_What the exercise asks_
Set down each line from the line holding "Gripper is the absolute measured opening" to the last line of the entries below, exactly, with both ends included and without pictures.
* * * * *
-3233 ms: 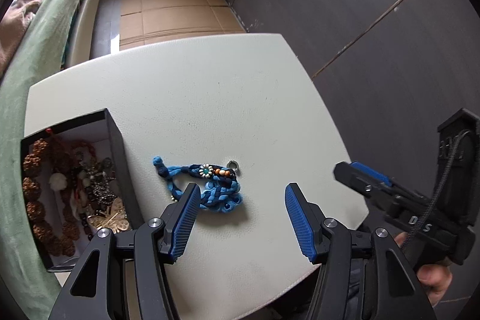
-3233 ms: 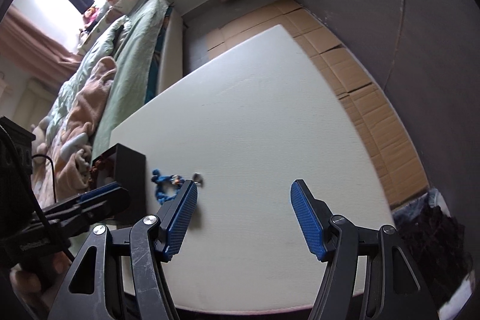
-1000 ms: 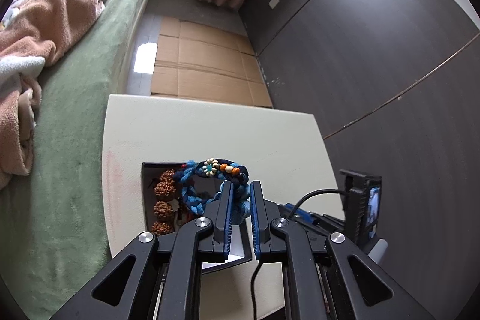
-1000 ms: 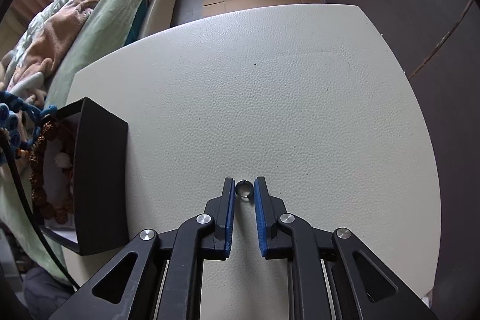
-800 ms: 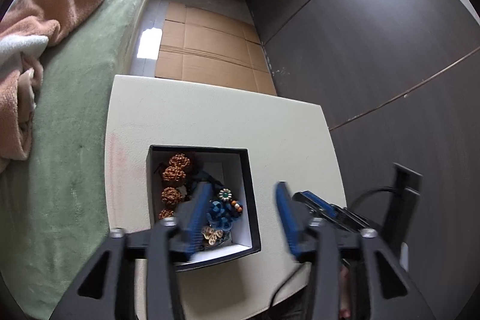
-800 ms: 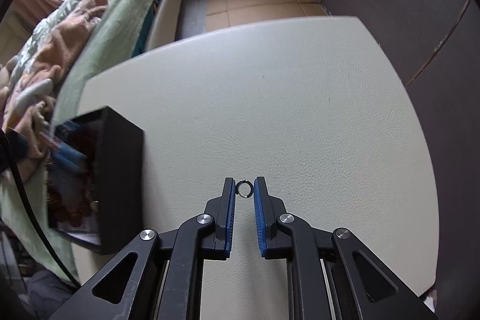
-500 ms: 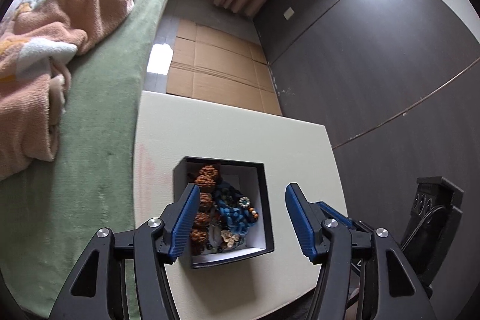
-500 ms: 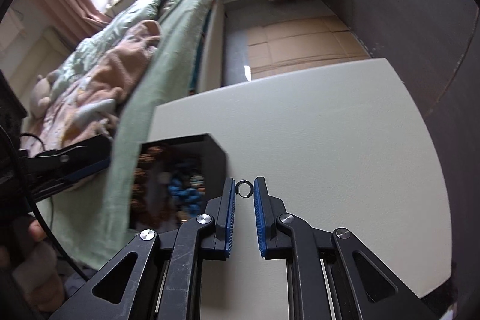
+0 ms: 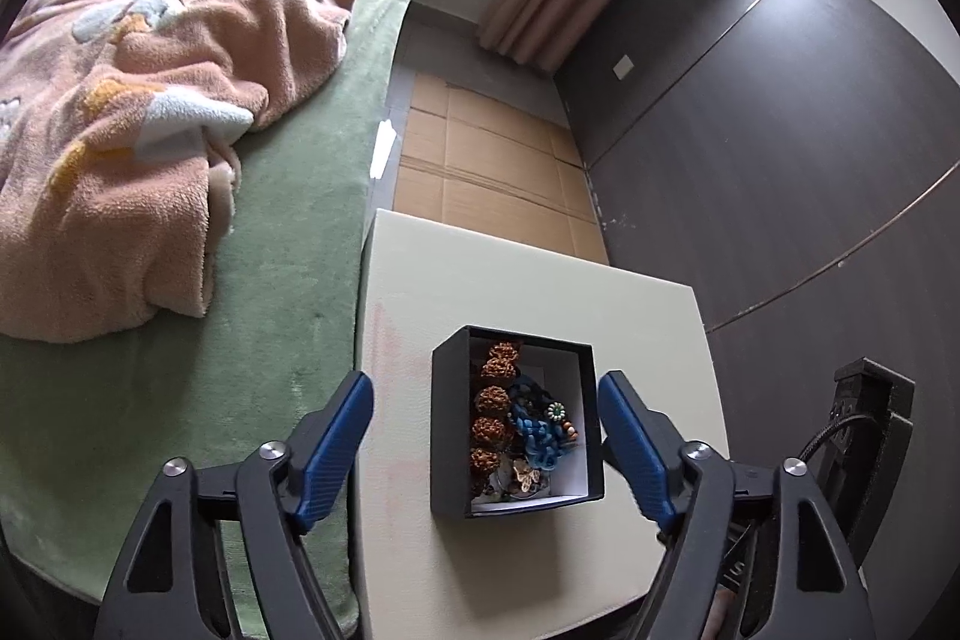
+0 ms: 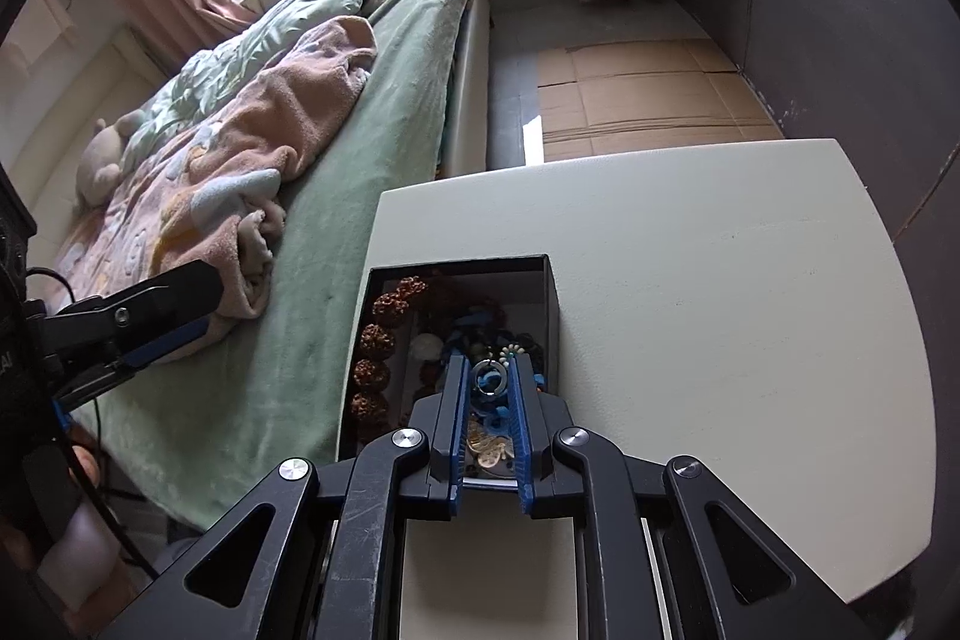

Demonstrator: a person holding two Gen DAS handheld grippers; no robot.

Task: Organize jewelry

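Note:
A black jewelry box (image 9: 447, 430) stands on the white table (image 9: 528, 280) near its left edge. It holds brown bead strands (image 9: 489, 409) and the blue braided bracelet (image 9: 540, 433). My left gripper (image 9: 485, 451) is open and empty, held high above the box. My right gripper (image 10: 487, 377) is shut on a small silver ring (image 10: 488, 378) and holds it above the box (image 10: 553, 304), over the blue bracelet (image 10: 465, 325).
A green bed (image 9: 180, 340) with a pink blanket (image 9: 150, 100) runs along the table's left edge. Dark wall panels (image 9: 780, 130) stand at the right. Cardboard sheets (image 9: 492, 172) cover the floor beyond the table.
My left gripper dropped the blue bracelet into the box, opened and rose. My right gripper lifted the ring off the table and carried it left to above the box.

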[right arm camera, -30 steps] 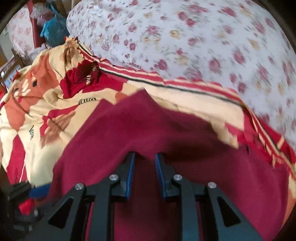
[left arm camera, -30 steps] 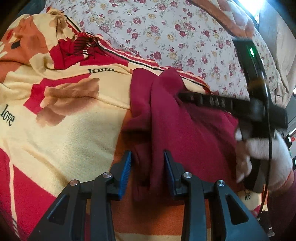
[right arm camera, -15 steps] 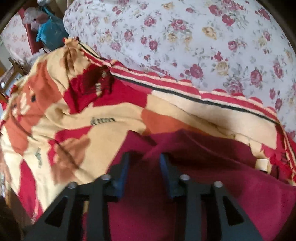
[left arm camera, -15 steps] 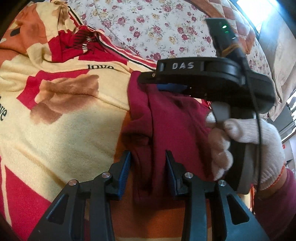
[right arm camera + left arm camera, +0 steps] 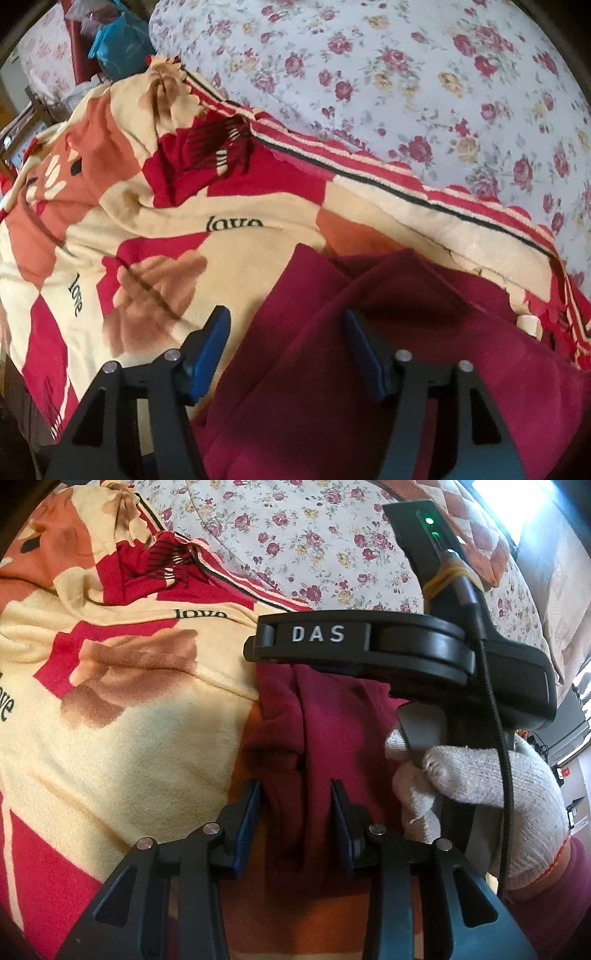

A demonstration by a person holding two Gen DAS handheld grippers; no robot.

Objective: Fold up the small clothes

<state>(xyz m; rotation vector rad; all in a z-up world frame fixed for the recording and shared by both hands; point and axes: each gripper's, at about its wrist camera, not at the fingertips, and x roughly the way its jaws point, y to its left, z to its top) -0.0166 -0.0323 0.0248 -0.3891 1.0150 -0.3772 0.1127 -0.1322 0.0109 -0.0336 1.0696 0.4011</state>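
Beneath me spreads a white bedcover with small roses, and over its near side lies a cream, orange and red blanket printed with the word "love". On that blanket sits the task's thing, a dark red garment, bunched into soft folds near the blanket's striped edge. My right gripper hovers low over the garment's left edge with its jaws spread wide, one blue pad over the blanket and the other over the red cloth, holding nothing. Seen from my left side, that same tool is gripped by my white-gloved right hand, its black body marked "DAS". My left gripper has its jaws apart on either side of a raised fold of the garment, the pads not pressed together on it.
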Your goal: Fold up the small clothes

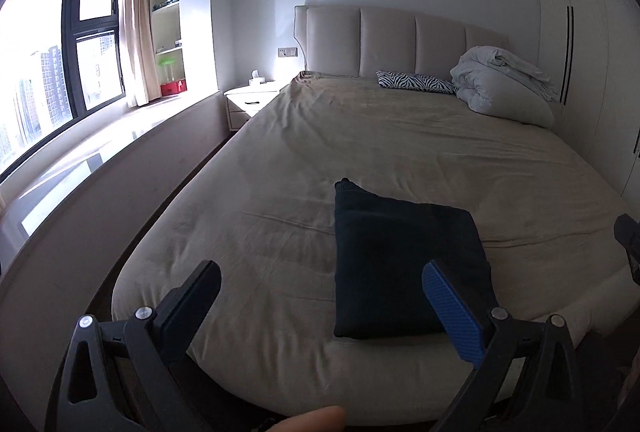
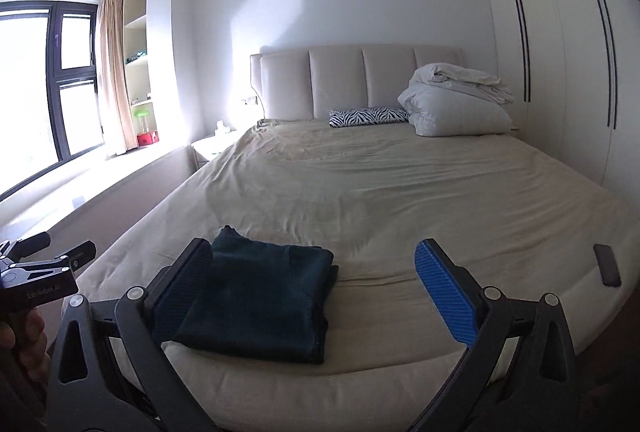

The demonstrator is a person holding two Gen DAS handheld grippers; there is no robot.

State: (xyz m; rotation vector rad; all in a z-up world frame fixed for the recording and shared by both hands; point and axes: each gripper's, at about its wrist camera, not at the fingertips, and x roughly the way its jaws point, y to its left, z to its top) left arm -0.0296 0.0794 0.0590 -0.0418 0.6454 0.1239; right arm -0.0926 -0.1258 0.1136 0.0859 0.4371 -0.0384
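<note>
A dark teal garment (image 1: 400, 264) lies folded into a flat rectangle near the foot of the beige bed (image 1: 360, 135). My left gripper (image 1: 320, 268) hangs above the bed's near edge, open and empty, its blue pad (image 1: 452, 312) in front of the garment's right side. In the right wrist view the same garment (image 2: 260, 296) sits low and left. My right gripper (image 2: 316, 248) stands wide open over it, touching nothing. The left gripper (image 2: 48, 256) shows at the left edge, held by a hand (image 2: 20, 336). Part of the right gripper (image 1: 628, 240) shows at the left wrist view's right edge.
A zebra-print pillow (image 2: 368, 116) and a piled white duvet (image 2: 456, 99) lie by the headboard. A small dark flat device (image 2: 608, 264) rests on the bed's right edge. White wardrobe doors (image 2: 560, 51) stand on the right; a nightstand (image 1: 250, 99) and window (image 1: 60, 51) on the left.
</note>
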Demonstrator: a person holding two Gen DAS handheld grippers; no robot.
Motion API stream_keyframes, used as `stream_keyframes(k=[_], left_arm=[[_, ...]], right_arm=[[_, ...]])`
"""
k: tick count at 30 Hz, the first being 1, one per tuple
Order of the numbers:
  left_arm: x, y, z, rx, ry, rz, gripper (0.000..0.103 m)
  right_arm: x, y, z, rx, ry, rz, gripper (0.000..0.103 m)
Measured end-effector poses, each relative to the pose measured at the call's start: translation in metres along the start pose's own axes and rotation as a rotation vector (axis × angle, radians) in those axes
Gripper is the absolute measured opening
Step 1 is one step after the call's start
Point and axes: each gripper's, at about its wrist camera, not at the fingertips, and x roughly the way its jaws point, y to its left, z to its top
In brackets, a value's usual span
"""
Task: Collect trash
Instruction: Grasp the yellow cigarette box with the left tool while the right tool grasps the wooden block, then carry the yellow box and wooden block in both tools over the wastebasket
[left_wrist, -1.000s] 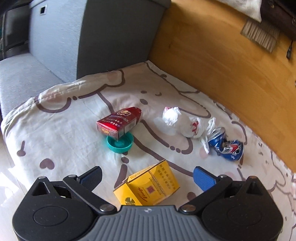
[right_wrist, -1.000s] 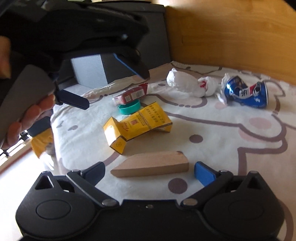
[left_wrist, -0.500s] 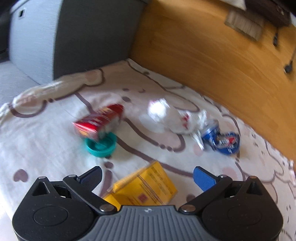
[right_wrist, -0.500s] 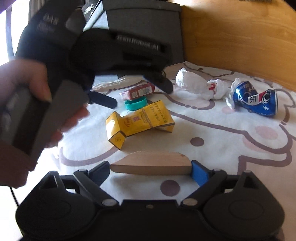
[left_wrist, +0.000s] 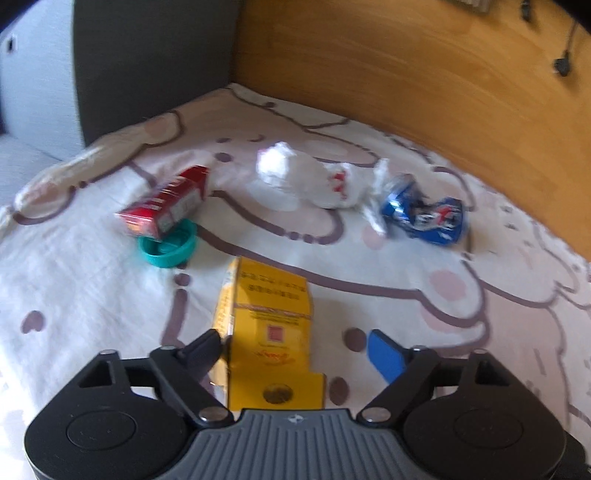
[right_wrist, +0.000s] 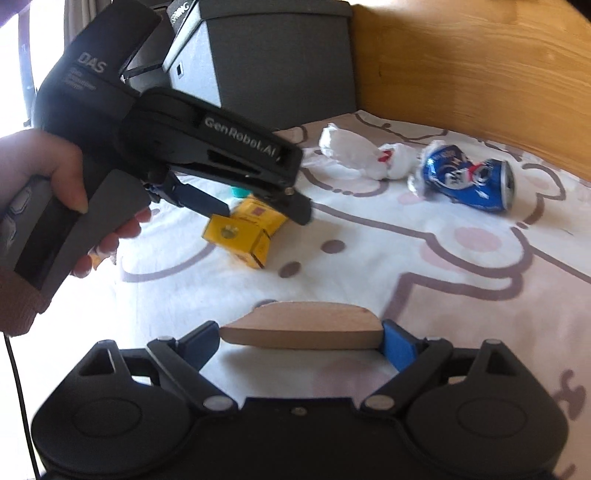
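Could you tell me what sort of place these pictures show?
Most likely a bedroom or living room at home: a cartoon-print sheet covers the soft surface, a grey upholstered seat stands beside it, and a wooden floor lies beyond.

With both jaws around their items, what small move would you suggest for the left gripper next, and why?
Probably finish closing the left gripper. Its jaws have just been closing around the yellow box; the near finger touches one side, while the blue pad stands clear of the other, so the box is not yet gripped.
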Motion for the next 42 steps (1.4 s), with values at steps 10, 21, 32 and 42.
stream_keyframes(k=[10,21,32,42], left_arm=[[0.017,-0.012,0.010,0.014,0.039,0.167,0.061],[-0.015,-0.023,-0.014,-0.043,-0.039,0.234,0.058],[-0.090,-0.031,-0.048,-0.098,-0.140,0.299,0.058],[-0.145,-0.032,-0.093,-0.157,-0.189,0.334,0.058]], right_arm=[[-0.016,-0.027,-0.002,0.010,0.029,0.022,0.093],[-0.028,-0.044,0.000,0.022,0.038,-0.004,0.093],[-0.048,-0.046,0.010,-0.005,0.011,-0.025,0.093],[-0.076,-0.032,0.022,-0.026,-0.035,-0.014,0.093]])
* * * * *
_Solution below_
Gripper is the absolute measured opening
Step 1 is one step after the call's start
Point and axes: each gripper's, at about its wrist camera, not at the fingertips, and x roughly the way its jaws point, y to its left, z to its top
In brackets, a value's usual span
"""
Task: Collect trash
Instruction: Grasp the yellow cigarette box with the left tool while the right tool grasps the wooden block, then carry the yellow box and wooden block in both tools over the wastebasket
[left_wrist, -1.000s] 
[right_wrist, -1.000s] 
[left_wrist, -0.500s] 
[right_wrist, -0.500s] 
[left_wrist, +0.000s] 
[right_wrist, +0.000s] 
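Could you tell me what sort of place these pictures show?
Most likely a bedroom or living room at home: a cartoon-print sheet covers the soft surface, a grey upholstered seat stands beside it, and a wooden floor lies beyond.

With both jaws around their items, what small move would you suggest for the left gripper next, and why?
Probably finish closing the left gripper. Its jaws have just been closing around the yellow box; the near finger touches one side, while the blue pad stands clear of the other, so the box is not yet gripped.
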Motion for the next 42 steps (1.4 s), with values at steps 10, 21, 32 and 42.
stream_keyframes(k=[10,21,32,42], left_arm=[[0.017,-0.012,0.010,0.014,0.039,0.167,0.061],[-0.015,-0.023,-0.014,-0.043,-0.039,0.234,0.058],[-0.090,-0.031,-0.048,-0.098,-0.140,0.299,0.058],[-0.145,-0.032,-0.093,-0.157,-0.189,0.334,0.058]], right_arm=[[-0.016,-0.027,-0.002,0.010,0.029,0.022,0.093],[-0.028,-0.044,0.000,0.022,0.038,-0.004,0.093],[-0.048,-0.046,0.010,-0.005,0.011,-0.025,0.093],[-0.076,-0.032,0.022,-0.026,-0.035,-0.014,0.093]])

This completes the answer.